CFD SIMULATIONS: RUNNING WITH MORE CORES MAY NOT BE FASTER
Nowadays, large Computational Fluid Dynamics (CFD) simulations spanning from dozens to hundreds of millions of cells are carried out commonly to gain insights of fluid dynamics physics for a particular problem. For example, a hydrodynamics modeling of waves around a giant ship hull can be performed for drag analysis. Parallel computing with hundreds or even thousands of CPU cores, therefore, are required to run these simulations, so the results can be obtained in a shorter turnaround time.

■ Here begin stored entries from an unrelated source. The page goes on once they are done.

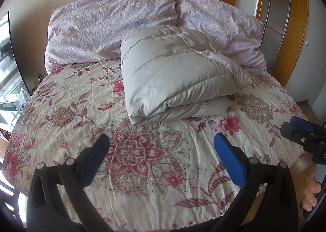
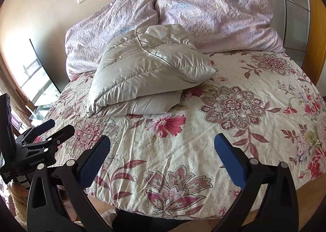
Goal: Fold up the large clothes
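Both claws, my left claw (image 1: 161,144) and right claw (image 2: 162,144), stand wide and empty above the near bed edge. Folded grey puffer jacket (image 1: 173,73) rests farther off on the floral bedspread (image 1: 142,160), touching the lilac pillows (image 1: 106,28).

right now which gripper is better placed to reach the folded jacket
Left, marginally. The grey puffer jacket lies almost straight ahead of the open left gripper; from the open right gripper it sits off to the left.

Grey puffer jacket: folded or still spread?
Folded. The grey puffer jacket lies doubled in stacked layers on the floral bedspread, with no hand-held gripper touching it.
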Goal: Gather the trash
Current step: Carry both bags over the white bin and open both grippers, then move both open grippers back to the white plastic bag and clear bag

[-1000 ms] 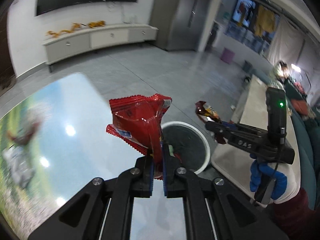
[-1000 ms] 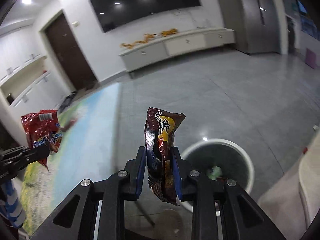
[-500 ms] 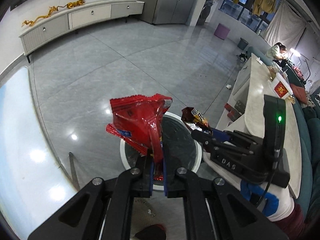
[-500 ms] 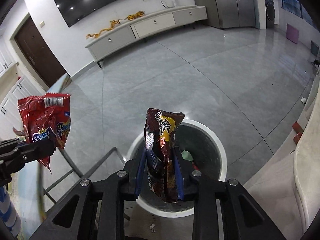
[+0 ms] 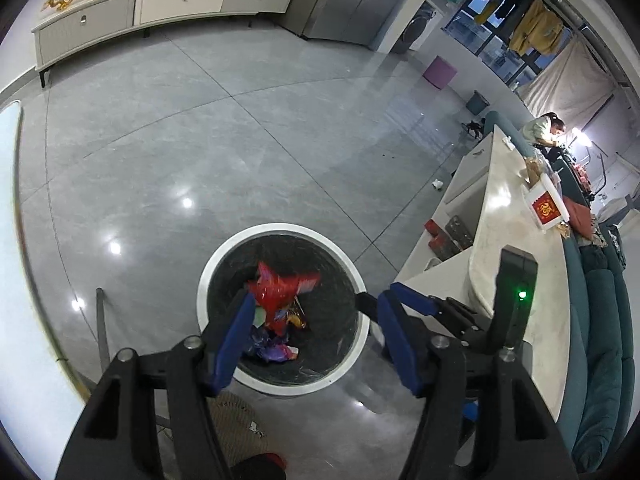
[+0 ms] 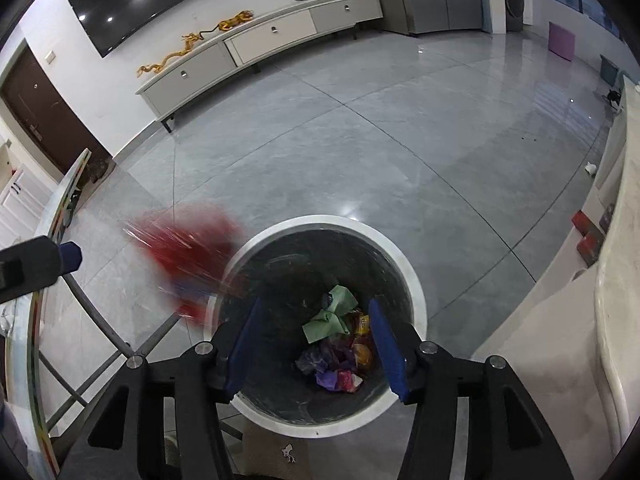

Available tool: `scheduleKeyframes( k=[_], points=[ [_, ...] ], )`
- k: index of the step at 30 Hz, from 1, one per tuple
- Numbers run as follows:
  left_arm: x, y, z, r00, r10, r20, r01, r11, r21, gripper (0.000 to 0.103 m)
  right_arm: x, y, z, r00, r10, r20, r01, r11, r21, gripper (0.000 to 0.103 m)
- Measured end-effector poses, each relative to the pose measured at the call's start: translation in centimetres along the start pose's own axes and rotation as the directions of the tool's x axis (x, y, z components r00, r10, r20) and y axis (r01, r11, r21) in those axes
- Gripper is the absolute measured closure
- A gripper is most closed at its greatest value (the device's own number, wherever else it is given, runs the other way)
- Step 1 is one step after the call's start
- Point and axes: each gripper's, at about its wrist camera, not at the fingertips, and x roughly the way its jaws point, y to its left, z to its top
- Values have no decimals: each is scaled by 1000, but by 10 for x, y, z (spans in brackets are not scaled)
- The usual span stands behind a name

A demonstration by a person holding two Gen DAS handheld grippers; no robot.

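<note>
A round bin (image 5: 224,256) with a white rim and black liner stands on the floor right below both grippers. My left gripper (image 5: 316,340) hangs over it, its jaws opening with no pad touching anything. The red snack wrapper (image 5: 280,292) falls free into the bin; in the right wrist view the red wrapper (image 6: 188,256) is a blur beside the rim (image 6: 320,224). My right gripper (image 6: 316,344) is also opening and empty. The brown and yellow packet (image 6: 362,336) lies in the bin with green paper (image 6: 332,312) and other trash. Each view shows the other gripper: right (image 5: 380,300), left (image 6: 70,256).
A glass table edge (image 6: 36,320) on metal legs runs along the left. A white counter (image 5: 512,240) and a teal sofa (image 5: 600,320) stand to the right, with a person (image 5: 544,128) seated far back. A low cabinet (image 6: 260,44) lines the far wall. Grey tiled floor surrounds the bin.
Both grippers came over the bin and tipped downward. Both opened: the red wrapper left the left one, the brown packet left the right one and now lies in the bin.
</note>
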Motion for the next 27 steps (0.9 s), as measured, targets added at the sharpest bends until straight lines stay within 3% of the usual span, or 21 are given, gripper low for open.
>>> scheduleKeyframes(
  k=[6,11,14,17,27],
  points=[
    [-21,-4,-8,997,62,39,-62,998,11,41,-22,3,-3,999,14,40,-15,1000,15,51],
    [-58,-5,-20,984,132,116,-136,990,27,41,-51,14,-1,995,34,95,-35,999,9,51],
    [-86,-2,-28,967,170,188,-176,984,16,41,-72,24,0,990,48,134,-48,999,-2,51],
    [-118,3,-39,935,219,278,-226,974,-7,41,-92,34,0,984,60,170,-58,998,-19,50],
    [-187,50,-76,872,342,352,-330,939,-95,41,-150,84,6,954,123,273,-96,989,-108,46]
  ],
)
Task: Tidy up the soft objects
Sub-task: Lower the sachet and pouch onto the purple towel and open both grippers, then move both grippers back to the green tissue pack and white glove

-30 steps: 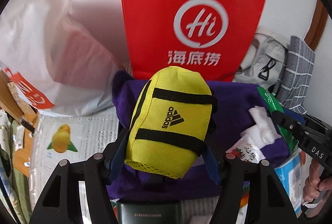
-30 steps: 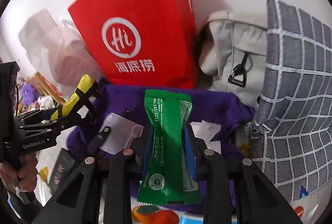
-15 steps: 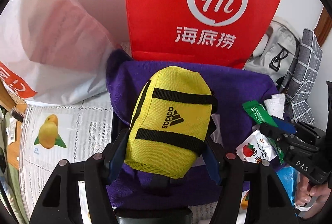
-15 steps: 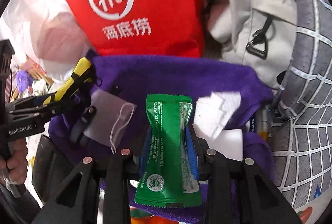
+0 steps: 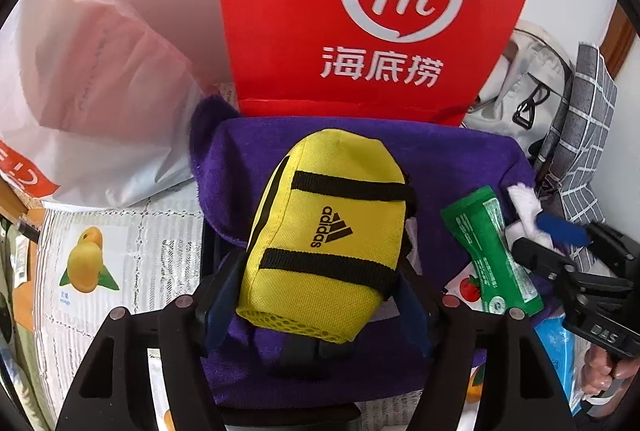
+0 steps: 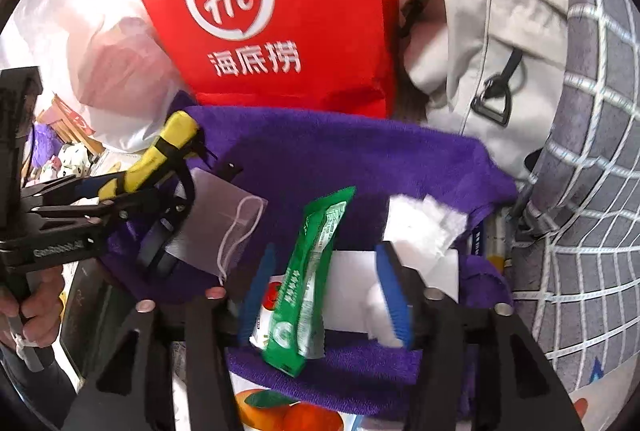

Ideally, the more computing cores there are to run a simulation in parallel mode, the shorter is the time required in obtaining the solution. In reality, however, the computing time may not be shortened when a large number of computing cores are used for the simulation due to the increased overhead introduced by the communication and synchronization among many cores. Therefore, benchmarking of the parallel performance is recommended to find out the optimal number of cores for the simulation. This not only helps to determine the right number of cores for the shortest time to solve; it also ensures the best utilisation of computing resources.
Benchmark Test
Using the latest installed Atlas8 HPC cluster, consisting of 24-core based compute nodes, a benchmark was carried out on 4, 8, 12, 16 and 18 nodes to search for the most suitable number of cores that offer an optimal performance. The benchmark test is to run a CFD simulation of a problem sized 37 million cells, which is similar to solving 37 million sets of algebraic equations.
The average computing time per iteration versus the number of compute nodes or cores is plotted in Fig. 2. The computing time per iteration decreases with more number of compute nodes that are used from 4, to 8, 12 and 16. However, it increases when 18 compute nodes are used, which means the actual time-to-solution has become longer. Unfortunately, the benchmark test was not performed on more compute nodes due to resource constraints.
Recommendation
The following can be observed from this benchmark test:
• The simulation can be completed in the shortest time using 16 compute nodes (or 384 cores), which is 2.7 times faster than using 4 compute nodes. When using 12 compute nodes, it is 2.4 times faster.
• The computation will become slower when 18 or more compute nodes are used.
• Perform similar benchmark tests to find the optimal number of nodes and cores in achieving shorter time-to-solution, best productivity and utilisation of computing resources. Having more nodes or core do not necessarily mean faster results.
• Assess and balance the value of investing in more compute nodes/cores verses the benefits that can be derived. For example, evaluate the feasibility of investing in 4 more compute nodes to increase the computing force from 12 to 16 nodes (33% more investment) that results in 10% savings of computing time.